Don’t look now, but labor unrest is just beyond the horizon.

Well, okay, it’s actually about four years off, but tensions are beginning to heat up already, and it is a subject that I have already touched upon a few times already during this offseason. Yesterday, NFLPA executive director DeMaurice Smith warned in an interview with Monday Morning Quarterback that “a strike or a lockout is almost a virtual certainty”.

That is not exactly what anybody is looking to hear. The NFL owners locked out the players during the 2011 season, the last time that the Collective Bargaining Agreement expired, and the next one is set to expire 10 years from that point, so it is not all that far down the road.

According to an ESPN article, that lockout lasted 132 days before the new Collective Bargaining Agreement was finally put in place. You might recall that the Pittsburgh Steelers were the only franchise that did not agree to and sign on to the new CBA, but of course they did not need unanimity to get it through.

While they did manage to work out a 10-year agreement the last time around, that does not mean that all has been well in the interim, as the NFL and NFLPA have traded heated barbs on a number of occasions, typically centering around the suspensions of players.

It happened when the league suspended Tom Brady. It happened when they suspended a number of Saints player for the ‘Bountygate’ incident. Most recently, some ugly words have been exchanged over the six-game suspension of Ezekiel Elliott, with the NFL accusing the NFLPA of slandering the domestic abuse victim in the running back’s case.

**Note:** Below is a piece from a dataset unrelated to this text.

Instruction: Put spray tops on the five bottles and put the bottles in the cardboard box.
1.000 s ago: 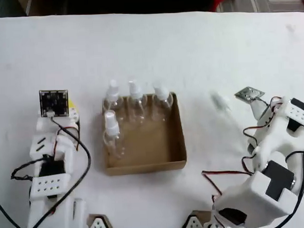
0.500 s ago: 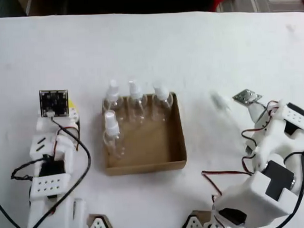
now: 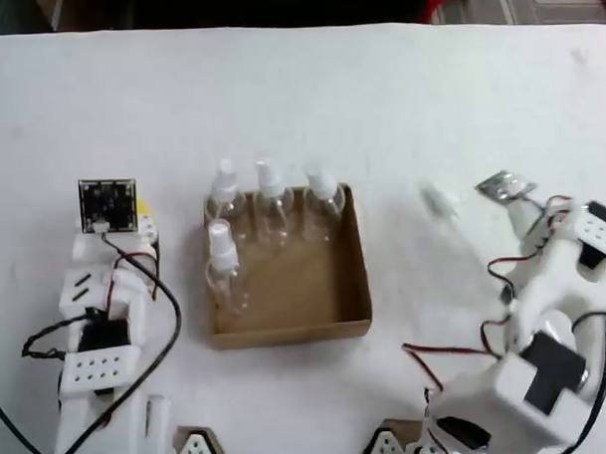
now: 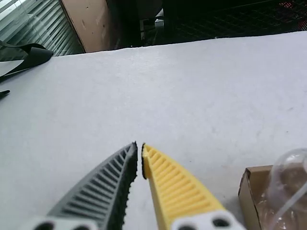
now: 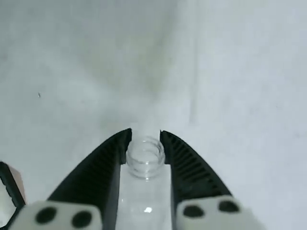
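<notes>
While the left gripper (image 4: 139, 146) rests closed, right gripper (image 5: 145, 133) clamped on uncapped bottle (image 5: 145, 159).

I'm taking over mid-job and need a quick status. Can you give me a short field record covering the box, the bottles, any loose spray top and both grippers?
Box: brown cardboard box, open, on the white table
In box: four capped clear plastic bottles, three along the far wall, one nearer, on the left arm's side
Fifth bottle: uncapped clear bottle, neck between the fingers of the right gripper
Loose part: white spray top lying on the table between box and right arm
Left gripper: shut, empty
Left to do: cap and box the fifth bottle
</notes>
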Controlling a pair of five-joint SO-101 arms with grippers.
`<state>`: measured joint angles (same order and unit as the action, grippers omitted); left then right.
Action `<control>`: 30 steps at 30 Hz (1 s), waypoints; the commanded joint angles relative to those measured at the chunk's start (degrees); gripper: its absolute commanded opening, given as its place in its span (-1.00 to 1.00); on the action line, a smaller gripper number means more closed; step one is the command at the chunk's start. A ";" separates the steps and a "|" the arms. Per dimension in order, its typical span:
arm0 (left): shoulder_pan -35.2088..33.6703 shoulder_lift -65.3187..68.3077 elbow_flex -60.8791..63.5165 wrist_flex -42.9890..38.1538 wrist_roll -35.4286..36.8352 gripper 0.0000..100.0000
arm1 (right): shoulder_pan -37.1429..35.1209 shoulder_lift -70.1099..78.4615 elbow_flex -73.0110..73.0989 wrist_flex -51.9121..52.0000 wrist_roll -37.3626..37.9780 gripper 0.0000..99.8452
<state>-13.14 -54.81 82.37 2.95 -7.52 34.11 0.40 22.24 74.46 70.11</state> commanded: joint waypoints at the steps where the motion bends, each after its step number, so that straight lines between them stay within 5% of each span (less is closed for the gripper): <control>1: 1.36 -0.31 -0.44 -1.49 -0.18 -0.95 | 1.80 -11.47 -3.78 6.20 0.79 -0.97; 13: 1.19 -0.31 -0.44 -1.23 -0.26 -0.95 | -1.45 -42.24 -0.26 11.21 -4.04 -0.97; 19: 1.10 -0.31 -0.35 -1.23 -0.26 -0.95 | -5.32 -41.01 3.96 10.68 -5.19 -0.92; 23: 1.10 -0.31 -0.35 -1.23 -0.26 -0.95 | -6.11 -34.07 7.82 7.25 -6.68 -0.64; 30: 1.10 -0.31 -0.35 -1.32 -0.26 -0.95 | -0.48 -34.59 13.54 16.92 34.29 -0.53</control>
<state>-12.70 -54.81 82.37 2.95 -7.52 28.75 -30.81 34.64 86.59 79.43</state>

Smith himself had some pointed words about the relationship between the two groups, not about any particular situation, but about the general relationship, and he provided these comments in order to color his warning of pending strife on the horizon.

Pointing to their history, he said, “the owners do a deal in 2006 and opt out in 2008. We do a deal in 2011 with no opt-outs because we like the benefits under the current deal and we didn’t want to give the owners an opportunity to opt out and take back the gains that we currently have”.

Yet “all of the mutual benefits that were supposed to happen as a result of the opt-out didn’t happen last time”, he said. “Owners colluded with each other, and we found out they colluded with each other”. You might recall that multiple teams were disciplined for that.

“All of the bad things that went to the players happened, and none of the bad things that went to the owners happened. So we have a new deal where if it doesn’t get fixed, you head into a certain ‘small-a’ Armageddon”.